What is expected >> Transcribe exactly, and only, the lines from the one with "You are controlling" through the end of the records below, including both of those lines. Skip all pictures.

Data shown >>
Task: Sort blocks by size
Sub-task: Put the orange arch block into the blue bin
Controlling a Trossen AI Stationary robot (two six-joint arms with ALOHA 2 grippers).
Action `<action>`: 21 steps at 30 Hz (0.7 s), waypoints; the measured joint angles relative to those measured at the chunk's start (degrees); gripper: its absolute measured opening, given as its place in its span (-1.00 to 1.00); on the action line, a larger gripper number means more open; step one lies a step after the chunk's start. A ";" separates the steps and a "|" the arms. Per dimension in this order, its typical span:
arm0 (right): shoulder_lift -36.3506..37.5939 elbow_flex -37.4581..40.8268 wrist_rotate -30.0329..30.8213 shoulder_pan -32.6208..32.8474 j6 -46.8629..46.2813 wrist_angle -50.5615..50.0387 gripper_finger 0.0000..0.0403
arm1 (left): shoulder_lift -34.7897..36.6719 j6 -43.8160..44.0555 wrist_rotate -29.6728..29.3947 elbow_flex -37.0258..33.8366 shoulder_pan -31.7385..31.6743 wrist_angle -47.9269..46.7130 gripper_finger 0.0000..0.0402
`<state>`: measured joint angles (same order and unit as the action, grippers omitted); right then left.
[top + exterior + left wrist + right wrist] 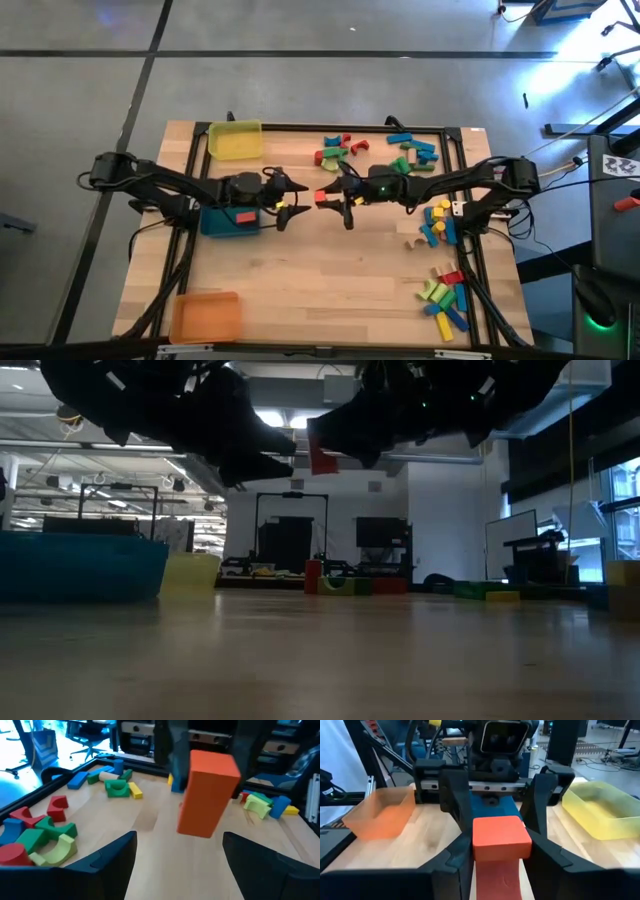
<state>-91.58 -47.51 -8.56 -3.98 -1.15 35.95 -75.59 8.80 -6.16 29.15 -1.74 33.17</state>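
Two grippers meet above the middle of your pale, wood-grained tabletop (pixel 300 270); the right gripper (pixel 335 196) is clamped on a red block (pixel 325 196), a smooth, square-ended rectangular bar with crisp edges, held off the surface between its dark matte fingers; the left gripper (pixel 290 197) faces it with its fingers spread wide and nothing in them, one finger standing on either side of the bar's free end without touching it, as your left wrist view shows.

Your remaining blocks (pixel 440 225) lie in loose clusters: red, green and blue pieces at the far edge near the middle (pixel 335 150), some with arched cut-outs; a blue and green group (pixel 415 150) just to its right; yellow and blue bars along the right rail; and a mixed heap of green, pink, yellow, blue and red pieces (pixel 445 300) at the near right corner.

Three shallow rectangular trays with rounded corners sit on the left side: a translucent yellow tray (pixel 235 140) at the far edge, a blue tray (pixel 215 222) under the left arm, and a translucent orange tray (pixel 205 317) at the near corner; dark metal rails frame the tabletop.
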 joint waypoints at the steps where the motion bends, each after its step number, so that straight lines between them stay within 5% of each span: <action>1: -0.33 0.00 0.00 0.28 -0.02 0.78 -0.30 | 0.00 0.00 0.00 0.00 0.03 0.42 0.40; 21: -7.90 -5.35 -0.09 2.86 1.90 10.83 -0.31 | 0.00 -1.98 3.40 -0.11 0.33 3.30 0.40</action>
<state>-99.48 -52.86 -8.64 -1.13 0.75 46.78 -75.59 6.82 -2.76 29.03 -1.41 36.47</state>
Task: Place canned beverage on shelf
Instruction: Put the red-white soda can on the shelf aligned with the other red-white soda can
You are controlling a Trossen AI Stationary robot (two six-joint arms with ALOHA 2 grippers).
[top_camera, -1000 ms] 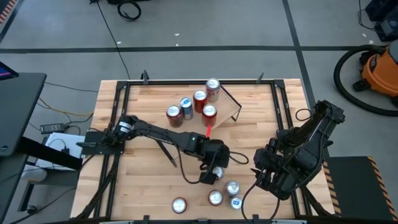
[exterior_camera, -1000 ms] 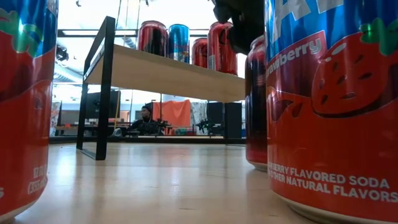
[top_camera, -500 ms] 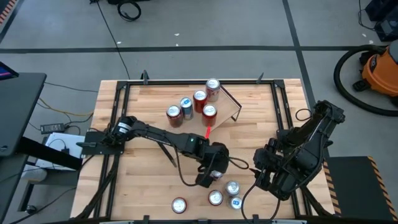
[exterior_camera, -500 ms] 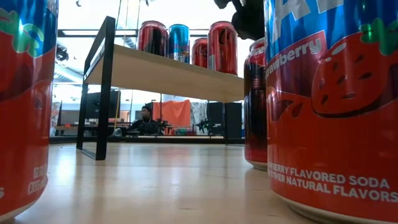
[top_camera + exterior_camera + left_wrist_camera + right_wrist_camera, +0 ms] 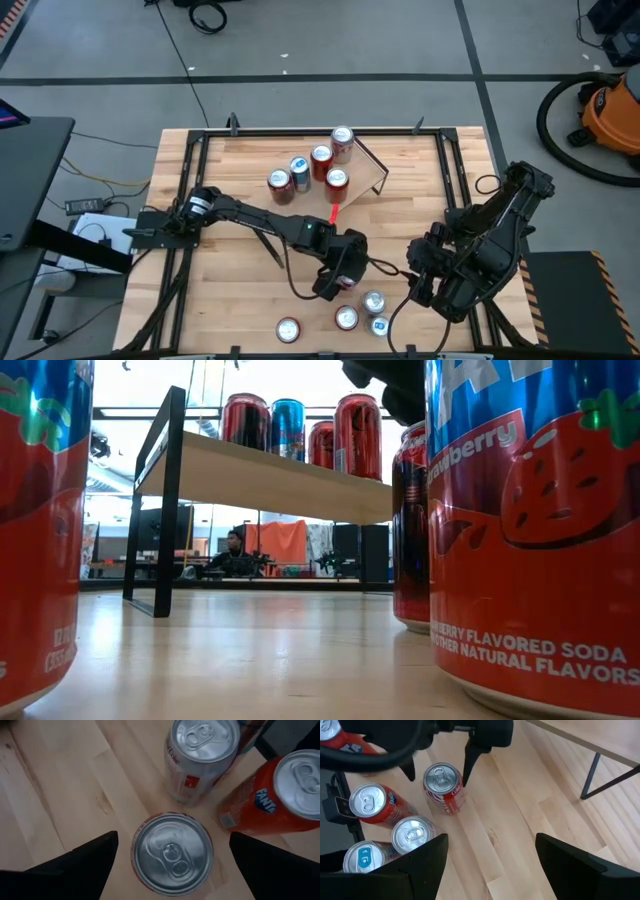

Finished exercise >>
You are controlling a Trossen AI Stationary robot (two six-joint arms with ALOHA 2 grippers).
[top_camera, -1000 ms] 
[exterior_camera, -1000 ms] 
[top_camera, -500 ms] 
[exterior_camera, -500 ms] 
[top_camera + exterior_camera + left_wrist_camera + right_wrist_camera, +0 ms] 

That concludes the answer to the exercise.